Debía
ir al pueblo de sus padres, a la única casa que tuvo en su infancia, reconvertida
en una villa con encanto y fácil de rentar, cuya reforma él había pagado
en sus primeros años de profesional y que durante mucho tiempo sus
hermanos le reclamaron.
Lo
había aplazado hasta olvidarlo.
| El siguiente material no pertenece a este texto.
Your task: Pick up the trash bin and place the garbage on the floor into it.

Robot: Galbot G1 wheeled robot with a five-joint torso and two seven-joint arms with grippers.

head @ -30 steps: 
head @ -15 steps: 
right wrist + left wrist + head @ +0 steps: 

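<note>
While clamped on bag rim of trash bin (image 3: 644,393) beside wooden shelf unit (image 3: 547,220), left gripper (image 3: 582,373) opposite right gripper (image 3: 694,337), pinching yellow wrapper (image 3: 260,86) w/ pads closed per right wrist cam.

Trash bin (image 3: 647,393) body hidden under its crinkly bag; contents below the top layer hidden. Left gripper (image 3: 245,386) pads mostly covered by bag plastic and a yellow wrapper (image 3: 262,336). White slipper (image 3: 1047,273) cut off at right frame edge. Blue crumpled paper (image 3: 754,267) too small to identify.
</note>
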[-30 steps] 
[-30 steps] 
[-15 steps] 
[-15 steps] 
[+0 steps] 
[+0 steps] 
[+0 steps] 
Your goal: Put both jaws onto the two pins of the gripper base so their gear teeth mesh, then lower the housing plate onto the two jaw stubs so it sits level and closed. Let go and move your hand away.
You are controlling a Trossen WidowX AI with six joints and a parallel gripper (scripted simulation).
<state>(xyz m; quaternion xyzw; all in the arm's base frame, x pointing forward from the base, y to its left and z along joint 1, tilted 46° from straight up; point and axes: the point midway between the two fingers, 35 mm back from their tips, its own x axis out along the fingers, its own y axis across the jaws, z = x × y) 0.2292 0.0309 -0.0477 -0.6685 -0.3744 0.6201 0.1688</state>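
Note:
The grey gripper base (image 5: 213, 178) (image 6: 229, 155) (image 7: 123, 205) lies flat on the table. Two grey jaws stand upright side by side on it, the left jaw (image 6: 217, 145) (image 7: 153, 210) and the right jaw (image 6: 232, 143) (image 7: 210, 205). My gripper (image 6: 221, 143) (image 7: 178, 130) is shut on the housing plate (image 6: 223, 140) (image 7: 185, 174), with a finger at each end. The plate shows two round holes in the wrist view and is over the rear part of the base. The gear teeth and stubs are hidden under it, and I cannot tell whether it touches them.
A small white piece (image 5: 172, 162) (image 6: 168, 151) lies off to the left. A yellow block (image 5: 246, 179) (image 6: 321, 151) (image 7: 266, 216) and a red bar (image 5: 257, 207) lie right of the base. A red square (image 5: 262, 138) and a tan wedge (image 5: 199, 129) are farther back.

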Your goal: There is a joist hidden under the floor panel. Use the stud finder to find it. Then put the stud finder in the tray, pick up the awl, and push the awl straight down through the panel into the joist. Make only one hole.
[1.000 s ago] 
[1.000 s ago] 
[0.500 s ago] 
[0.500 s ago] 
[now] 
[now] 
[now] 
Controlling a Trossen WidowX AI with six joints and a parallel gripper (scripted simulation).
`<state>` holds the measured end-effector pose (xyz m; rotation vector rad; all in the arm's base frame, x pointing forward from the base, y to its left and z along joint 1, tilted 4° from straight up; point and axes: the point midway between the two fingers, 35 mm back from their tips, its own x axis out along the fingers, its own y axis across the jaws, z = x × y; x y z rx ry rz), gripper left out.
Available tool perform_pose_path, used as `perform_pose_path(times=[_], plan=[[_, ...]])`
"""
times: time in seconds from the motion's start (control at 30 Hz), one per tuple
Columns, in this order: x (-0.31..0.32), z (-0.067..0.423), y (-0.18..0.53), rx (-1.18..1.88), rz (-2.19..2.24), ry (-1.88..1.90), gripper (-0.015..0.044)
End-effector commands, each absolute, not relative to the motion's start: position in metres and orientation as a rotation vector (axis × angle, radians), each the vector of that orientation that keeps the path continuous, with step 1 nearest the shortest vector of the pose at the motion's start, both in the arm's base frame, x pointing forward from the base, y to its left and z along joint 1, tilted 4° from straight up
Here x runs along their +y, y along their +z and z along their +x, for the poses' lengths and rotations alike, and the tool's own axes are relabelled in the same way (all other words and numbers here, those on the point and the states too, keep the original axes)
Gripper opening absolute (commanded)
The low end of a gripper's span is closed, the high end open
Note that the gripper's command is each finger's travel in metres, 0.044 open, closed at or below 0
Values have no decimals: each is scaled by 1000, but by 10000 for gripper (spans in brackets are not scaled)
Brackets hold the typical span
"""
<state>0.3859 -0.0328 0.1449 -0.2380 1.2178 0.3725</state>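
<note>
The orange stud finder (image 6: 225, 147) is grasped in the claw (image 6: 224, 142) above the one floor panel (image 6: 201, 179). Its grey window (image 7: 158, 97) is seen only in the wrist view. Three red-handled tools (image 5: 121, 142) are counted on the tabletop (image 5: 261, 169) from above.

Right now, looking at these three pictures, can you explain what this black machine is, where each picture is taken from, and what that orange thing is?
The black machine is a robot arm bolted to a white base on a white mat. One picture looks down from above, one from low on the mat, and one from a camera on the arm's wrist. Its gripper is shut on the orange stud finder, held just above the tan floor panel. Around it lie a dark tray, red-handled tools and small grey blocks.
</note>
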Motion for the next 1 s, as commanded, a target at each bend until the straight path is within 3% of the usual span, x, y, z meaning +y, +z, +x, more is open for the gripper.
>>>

Tenía que cumplir con el deber de
la prometida propiedad privada y la plusvalía, y lo que era peor, tenía que
hacerlo obligatoriamente presencial y personal en la administración de un
municipio corrupto incluso en las gestiones más insignificantes.
Aquel
último fin de semana en la casa de sus padres, —la llamaba así, la casa de mis padres, aunque su padre se
la hubiera heredado únicamente a él—, caminando por el corredor azul hasta la
puerta lateral, sonaron los primeros acordes y versos de una canción muy
popular a final de los noventa, que en ésa parte del mundo duraron hasta muy
entrados los dos mil.
Se
escuchaba desde el salón de una casa vecina, para todos los hogares alrededor
de la iglesia: Como
puedes decir que no ha pasado nada y el resto de la letra, a la que se adelantaba
el esposo de su compañera de juegos de la infancia. Después de todo el dolor que causaste en mi corazón. Lo cantaba a
todo pulmón, sudoroso, con la barriga descubierta y la camisetilla colgada de
un hombro, como si lo hiciera por primera vez, como si la estuviera componiendo
en ese momento. Como si le hubieran engañado de esa manera. Sonrió. Le hizo
gracia. Le entristeció. En ese orden. Sonrisa. Gracia. Tristeza. Finalmente le
invadió la nostalgia, que es a lo que le conduce casi todo. Le hizo gracia la
pasión, el sentimiento de intérprete
de vallenatos. Le entristeció darse cuenta de que había perdido eso, de que hacía mucho tiempo se había
ido de allí para siempre. Había perdido el fuego interno que solo enciende el
sol en la costa ecuatoriana, muy cerca de la frontera con Perú, en una especie
de fotosíntesis con la que se sintetiza el carácter apasionado e irresponsable
que se les atribuye a los costeños, a los monos
de esa parte del Pacífico.
De regreso a los Andes, al sistema montañoso que
no recuerda de la escuela, donde vivía, sintió como en su
infancia, el sol intenso de medio día que oscurece la piel, el calor
reconfortante y la humedad no asfixiante, exacta, y volvió a sonar la canción,
ésta vez desde la voz de su hijo, siguiendo el playlist que inconscientemente había programado, rescatándolo de
sus nostalgias, interpelándole, diciéndole que a lo mejor no había perdido
tanto, que no es posible perder tanto.